**PROMPT:**
From the first line through the line containing "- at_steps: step", transcribe the records exactly and include no other lines.

**INPUT FOR THIS TASK:**
____________________

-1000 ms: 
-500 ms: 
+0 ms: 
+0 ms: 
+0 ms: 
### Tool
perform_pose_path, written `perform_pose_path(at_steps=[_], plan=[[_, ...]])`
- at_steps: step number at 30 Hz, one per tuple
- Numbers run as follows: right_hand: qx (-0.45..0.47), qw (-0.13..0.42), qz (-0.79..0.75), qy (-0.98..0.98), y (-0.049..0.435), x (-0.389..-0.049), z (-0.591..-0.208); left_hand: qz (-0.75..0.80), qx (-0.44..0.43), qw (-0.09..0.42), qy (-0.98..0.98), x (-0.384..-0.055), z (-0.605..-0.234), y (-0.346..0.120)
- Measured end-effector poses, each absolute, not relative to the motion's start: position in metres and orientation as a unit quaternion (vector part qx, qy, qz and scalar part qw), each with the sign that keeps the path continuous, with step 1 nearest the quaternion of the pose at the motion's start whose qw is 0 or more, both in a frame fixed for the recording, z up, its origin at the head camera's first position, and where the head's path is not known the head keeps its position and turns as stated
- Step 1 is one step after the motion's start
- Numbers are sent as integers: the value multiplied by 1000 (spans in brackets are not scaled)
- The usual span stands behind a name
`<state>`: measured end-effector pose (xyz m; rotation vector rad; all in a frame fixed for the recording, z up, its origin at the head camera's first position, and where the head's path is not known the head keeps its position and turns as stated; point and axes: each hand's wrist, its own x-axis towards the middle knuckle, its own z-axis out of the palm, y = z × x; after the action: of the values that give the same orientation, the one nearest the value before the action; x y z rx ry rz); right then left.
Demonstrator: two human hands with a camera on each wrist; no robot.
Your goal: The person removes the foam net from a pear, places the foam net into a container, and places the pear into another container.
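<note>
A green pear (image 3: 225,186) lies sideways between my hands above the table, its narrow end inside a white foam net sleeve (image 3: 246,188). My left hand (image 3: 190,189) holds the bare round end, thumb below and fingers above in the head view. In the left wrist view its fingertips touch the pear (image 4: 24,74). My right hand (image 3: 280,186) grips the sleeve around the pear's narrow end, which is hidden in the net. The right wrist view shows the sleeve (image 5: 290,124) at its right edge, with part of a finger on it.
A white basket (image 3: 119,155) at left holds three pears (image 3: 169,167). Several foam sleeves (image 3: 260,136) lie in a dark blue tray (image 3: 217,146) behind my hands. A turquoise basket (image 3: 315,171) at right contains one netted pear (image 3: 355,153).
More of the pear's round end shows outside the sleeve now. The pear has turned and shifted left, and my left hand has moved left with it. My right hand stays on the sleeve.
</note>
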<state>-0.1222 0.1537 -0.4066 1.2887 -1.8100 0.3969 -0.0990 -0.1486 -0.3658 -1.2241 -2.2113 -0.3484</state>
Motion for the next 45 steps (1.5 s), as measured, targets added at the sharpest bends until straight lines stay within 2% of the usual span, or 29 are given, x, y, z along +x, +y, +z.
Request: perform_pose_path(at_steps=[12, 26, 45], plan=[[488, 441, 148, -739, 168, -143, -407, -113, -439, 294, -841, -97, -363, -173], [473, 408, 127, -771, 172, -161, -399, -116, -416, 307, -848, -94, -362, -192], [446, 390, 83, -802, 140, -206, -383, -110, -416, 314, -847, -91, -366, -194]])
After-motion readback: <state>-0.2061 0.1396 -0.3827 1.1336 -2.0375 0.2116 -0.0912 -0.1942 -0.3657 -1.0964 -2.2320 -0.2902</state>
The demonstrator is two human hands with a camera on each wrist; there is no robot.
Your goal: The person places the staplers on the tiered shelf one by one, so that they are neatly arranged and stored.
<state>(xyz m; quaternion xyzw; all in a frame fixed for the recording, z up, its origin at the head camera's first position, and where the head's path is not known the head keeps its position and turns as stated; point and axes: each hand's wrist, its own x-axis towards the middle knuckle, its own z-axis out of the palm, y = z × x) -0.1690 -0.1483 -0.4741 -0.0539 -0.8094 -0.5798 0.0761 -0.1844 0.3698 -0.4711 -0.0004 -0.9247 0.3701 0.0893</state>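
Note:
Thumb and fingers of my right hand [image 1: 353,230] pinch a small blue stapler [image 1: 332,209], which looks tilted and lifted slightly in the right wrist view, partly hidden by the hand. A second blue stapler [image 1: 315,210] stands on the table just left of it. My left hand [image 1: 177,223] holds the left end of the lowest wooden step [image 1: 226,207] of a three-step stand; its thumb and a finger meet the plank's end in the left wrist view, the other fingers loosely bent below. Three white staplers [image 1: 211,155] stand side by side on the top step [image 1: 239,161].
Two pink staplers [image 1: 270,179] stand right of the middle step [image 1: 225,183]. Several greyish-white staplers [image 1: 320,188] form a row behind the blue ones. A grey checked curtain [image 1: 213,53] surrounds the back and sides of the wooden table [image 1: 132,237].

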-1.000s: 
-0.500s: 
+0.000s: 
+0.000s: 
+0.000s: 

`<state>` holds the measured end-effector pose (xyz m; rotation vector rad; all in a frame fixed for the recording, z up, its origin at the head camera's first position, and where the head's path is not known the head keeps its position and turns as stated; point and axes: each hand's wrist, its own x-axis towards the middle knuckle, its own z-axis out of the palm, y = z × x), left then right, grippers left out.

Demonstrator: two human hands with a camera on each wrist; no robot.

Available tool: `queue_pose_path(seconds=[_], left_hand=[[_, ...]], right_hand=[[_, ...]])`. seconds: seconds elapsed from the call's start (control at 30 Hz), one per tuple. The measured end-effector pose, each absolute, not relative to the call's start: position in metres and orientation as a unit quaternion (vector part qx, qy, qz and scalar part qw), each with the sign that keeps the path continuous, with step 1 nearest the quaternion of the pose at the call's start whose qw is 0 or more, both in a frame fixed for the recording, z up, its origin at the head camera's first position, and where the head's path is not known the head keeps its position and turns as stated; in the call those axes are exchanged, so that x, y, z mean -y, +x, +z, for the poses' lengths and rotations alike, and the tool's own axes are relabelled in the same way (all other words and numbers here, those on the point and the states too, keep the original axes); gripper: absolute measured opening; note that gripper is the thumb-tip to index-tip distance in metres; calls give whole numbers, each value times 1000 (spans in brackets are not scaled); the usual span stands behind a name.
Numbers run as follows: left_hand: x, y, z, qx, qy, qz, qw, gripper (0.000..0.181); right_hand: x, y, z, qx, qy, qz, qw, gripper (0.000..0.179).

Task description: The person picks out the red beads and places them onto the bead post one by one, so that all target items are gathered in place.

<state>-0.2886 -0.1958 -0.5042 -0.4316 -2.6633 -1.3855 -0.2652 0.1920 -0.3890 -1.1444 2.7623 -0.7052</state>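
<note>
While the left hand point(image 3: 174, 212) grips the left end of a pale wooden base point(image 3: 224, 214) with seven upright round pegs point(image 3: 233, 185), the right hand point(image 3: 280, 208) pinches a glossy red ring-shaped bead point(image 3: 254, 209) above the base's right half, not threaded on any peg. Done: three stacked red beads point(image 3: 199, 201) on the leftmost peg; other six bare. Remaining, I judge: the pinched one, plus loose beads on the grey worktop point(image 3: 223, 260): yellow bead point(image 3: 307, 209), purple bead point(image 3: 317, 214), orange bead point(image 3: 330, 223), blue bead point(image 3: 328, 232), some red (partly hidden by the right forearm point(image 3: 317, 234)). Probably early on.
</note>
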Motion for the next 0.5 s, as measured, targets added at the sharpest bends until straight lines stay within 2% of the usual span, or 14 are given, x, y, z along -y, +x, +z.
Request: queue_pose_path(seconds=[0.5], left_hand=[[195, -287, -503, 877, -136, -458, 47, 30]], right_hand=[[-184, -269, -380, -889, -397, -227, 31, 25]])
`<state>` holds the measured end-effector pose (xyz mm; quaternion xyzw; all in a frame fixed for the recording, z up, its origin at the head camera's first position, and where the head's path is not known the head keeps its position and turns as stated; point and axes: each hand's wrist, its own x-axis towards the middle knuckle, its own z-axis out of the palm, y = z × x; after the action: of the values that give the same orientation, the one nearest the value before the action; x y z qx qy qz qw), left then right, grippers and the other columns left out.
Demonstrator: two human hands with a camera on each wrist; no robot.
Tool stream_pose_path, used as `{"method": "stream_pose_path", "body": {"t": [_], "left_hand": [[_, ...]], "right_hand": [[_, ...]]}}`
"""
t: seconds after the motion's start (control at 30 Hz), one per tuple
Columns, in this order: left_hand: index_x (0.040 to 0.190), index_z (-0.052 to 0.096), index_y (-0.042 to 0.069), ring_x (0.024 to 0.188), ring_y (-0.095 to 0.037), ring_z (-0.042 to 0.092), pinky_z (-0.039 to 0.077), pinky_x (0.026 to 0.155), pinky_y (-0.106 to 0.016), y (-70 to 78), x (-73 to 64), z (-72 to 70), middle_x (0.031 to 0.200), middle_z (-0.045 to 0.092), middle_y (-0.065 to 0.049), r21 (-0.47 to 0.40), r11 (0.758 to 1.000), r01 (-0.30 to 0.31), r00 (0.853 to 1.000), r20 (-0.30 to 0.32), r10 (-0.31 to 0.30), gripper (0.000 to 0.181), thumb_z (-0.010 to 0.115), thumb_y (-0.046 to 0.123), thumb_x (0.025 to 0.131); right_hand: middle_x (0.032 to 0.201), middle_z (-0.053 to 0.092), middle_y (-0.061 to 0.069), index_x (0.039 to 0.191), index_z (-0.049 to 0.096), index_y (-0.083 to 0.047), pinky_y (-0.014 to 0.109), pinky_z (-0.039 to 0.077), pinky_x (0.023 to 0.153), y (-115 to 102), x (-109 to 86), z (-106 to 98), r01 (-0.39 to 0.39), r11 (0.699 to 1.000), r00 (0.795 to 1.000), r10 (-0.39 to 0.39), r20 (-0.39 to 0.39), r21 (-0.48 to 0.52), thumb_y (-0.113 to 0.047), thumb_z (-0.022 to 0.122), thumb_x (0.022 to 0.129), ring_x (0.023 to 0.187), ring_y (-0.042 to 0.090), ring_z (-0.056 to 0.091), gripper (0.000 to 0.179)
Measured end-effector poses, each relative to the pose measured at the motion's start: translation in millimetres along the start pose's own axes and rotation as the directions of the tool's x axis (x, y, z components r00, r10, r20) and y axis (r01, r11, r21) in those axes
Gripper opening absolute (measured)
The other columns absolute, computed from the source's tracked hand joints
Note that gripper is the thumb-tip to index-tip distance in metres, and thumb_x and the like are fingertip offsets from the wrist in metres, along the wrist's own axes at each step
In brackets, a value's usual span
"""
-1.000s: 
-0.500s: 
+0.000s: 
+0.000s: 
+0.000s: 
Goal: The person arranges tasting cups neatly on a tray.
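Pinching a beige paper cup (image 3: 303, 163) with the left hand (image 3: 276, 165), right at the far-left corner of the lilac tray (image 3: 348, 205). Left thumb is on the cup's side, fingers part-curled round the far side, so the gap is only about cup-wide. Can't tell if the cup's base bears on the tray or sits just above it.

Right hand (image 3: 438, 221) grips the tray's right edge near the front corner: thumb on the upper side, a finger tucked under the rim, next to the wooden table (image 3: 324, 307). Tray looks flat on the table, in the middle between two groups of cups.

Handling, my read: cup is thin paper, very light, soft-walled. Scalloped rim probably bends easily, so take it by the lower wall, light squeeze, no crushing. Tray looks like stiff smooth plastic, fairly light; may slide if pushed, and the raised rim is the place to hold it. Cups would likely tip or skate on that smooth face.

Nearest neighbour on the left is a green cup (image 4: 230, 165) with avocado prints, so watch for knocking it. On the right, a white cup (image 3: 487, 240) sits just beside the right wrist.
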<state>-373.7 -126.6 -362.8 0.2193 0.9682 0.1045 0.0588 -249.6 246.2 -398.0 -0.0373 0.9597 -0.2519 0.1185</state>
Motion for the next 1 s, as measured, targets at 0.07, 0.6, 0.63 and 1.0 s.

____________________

**TASK RESULT:**
-1000 ms: 
-500 ms: 
+0 ms: 
+0 ms: 
+0 ms: 
### Tool
perform_pose_path, written `perform_pose_path(at_steps=[_], plan=[[_, ...]])`
- at_steps: step number at 30 Hz, one per tuple

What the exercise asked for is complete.